Vive la France!

Vive la France!

Welcome to my blog -- follow us as we travel around France.

Thursday, October 7, 2010

Languedoc - Day 12: Grotte des Demoiselles

We started the day at the market in Paulhan, which is the next good-sized town north of us.  Much bigger than Lezignan, but smaller than Pezenas. It is a nice market -- not as busy as Pezenas' or Clermont's, but has all the goodies.  Since we are moving on Saturday, we didn't buy a lot, just some bananas & a shallot.  I bought a scarf for 6 euros -- I guess I want to attempt to be French-chic.  French women (& even some men) all seem to have scarves wrapped around their necks.

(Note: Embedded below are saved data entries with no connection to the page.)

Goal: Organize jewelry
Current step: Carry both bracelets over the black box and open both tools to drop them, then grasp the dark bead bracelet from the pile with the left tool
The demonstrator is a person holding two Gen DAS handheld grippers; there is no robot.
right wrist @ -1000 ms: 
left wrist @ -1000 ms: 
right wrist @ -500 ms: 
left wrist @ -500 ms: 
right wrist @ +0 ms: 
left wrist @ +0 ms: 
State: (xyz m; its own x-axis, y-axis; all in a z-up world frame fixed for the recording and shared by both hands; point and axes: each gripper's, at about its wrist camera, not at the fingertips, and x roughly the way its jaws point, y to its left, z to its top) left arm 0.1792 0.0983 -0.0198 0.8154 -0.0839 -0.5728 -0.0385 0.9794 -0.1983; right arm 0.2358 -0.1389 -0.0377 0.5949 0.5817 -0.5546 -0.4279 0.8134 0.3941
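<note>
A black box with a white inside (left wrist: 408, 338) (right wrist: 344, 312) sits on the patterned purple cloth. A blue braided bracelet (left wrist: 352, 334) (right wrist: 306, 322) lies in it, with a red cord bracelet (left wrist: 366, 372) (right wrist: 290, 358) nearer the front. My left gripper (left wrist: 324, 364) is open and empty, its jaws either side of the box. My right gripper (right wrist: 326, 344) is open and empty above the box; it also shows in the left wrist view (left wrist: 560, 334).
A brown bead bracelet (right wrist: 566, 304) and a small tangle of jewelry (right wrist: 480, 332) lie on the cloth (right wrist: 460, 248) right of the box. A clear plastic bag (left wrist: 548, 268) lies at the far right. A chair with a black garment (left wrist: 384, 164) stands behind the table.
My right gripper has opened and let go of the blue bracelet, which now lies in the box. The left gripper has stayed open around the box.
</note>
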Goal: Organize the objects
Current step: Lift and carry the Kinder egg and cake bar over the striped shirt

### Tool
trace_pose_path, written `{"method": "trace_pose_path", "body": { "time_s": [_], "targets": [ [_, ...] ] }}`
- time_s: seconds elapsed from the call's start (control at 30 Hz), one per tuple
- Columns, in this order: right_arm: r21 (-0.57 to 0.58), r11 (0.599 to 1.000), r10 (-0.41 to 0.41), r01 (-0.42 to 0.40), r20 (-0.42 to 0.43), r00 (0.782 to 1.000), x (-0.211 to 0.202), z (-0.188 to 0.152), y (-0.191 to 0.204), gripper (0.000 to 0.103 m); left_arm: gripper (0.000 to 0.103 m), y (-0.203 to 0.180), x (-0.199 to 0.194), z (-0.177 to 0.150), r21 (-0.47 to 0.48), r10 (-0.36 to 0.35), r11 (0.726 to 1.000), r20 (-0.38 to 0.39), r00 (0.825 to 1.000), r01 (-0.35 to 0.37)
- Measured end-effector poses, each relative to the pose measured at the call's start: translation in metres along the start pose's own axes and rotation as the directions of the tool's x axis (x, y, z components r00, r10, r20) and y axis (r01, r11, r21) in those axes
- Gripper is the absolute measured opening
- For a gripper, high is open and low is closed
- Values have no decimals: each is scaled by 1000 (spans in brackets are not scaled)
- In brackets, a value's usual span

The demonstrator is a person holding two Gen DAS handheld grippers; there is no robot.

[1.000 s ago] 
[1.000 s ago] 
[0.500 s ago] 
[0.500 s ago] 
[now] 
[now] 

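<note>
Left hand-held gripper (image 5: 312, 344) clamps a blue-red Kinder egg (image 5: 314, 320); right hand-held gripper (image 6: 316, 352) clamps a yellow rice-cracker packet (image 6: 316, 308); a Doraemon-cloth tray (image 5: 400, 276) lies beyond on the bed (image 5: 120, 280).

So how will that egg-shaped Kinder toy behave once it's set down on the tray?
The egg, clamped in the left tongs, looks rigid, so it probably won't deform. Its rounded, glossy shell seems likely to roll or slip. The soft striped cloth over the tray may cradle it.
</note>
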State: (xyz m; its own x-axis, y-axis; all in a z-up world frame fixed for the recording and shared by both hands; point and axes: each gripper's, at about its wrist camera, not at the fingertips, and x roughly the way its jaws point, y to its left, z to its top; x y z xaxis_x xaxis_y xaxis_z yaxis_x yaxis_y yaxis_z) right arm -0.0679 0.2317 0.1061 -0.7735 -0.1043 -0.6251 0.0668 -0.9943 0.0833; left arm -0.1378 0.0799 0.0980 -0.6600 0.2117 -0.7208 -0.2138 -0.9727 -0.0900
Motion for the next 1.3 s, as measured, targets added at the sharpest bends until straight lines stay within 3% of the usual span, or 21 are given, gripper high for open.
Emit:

After the market we drove maybe 40-50 km north to the Grotte des Demoisselles.  When we got there at about 12:45, we found it was closed until 2:00 (the information I had said it was open 10:00 - 6:00), so we went back down to the village to find some lunch.  Nothing looked very promising, but we did find a boulangerie open, so got something to eat & drink.  Just after we sat down at the table outside, they closed up, so we didn't get there a minute too soon!

After lunch we went back up to the Grotte and parked up in the bus area, so Mom  could sit in the cafe -- we knew it wasn't something she would be able to manage.  The Grotte is an underground cavern that was discovered in 1770.  It has several huge rooms with concretions.  One room is 394 feet long, 262 feet wide, and 164 feet high.  We started out in a funicular, which took us up a 38% grade.  Once up there, we started to climb and descend stairs:  561 one of them!  Each turn in the pathway was an eye-ful of beautiful formations lit with flood lights.  The stairs were very good -- concrete -- and some had handrails of steel pipe and some had cement railings.  In places the stairs and railings were wet and slippery.  Some of the passages were very narrow.  Of course the guide spoke only in French, but it was the first guided tour in French we've been on that I didn't think was too long because there was so much to look at.  The guide also spoke very conversationally rather than as though reading from a script.  All of the other people were French, and were all were very nice and friendly.  This was truly an awesome experience and well worth the trip up there, and each step, too.  While Jan & I were in the cavern, Mom was in the cafe reading her Kindle and conversing with one of the men who works there.  He had been to caves in the US and speaks English.

After we got home, Jan & I fixed dinner.  I fixed duck breast with a sauce made from Muscat, orange juice, butter, S & P, shallots, and figs -- there is a fig tree behind the house, so we managed to harvest a few of them.  The duck was vacuum sealed and the skin had been removed, but the fat left on.  I scored the fat, and put it in a hot skillet to sear.  After turning, I put it in the oven for 20-30 minutes to finish.  The fat rendered out, leaving a crispy crust on top.  With potatoes, green beans & carrots, and a salad, it was a pretty good dinner.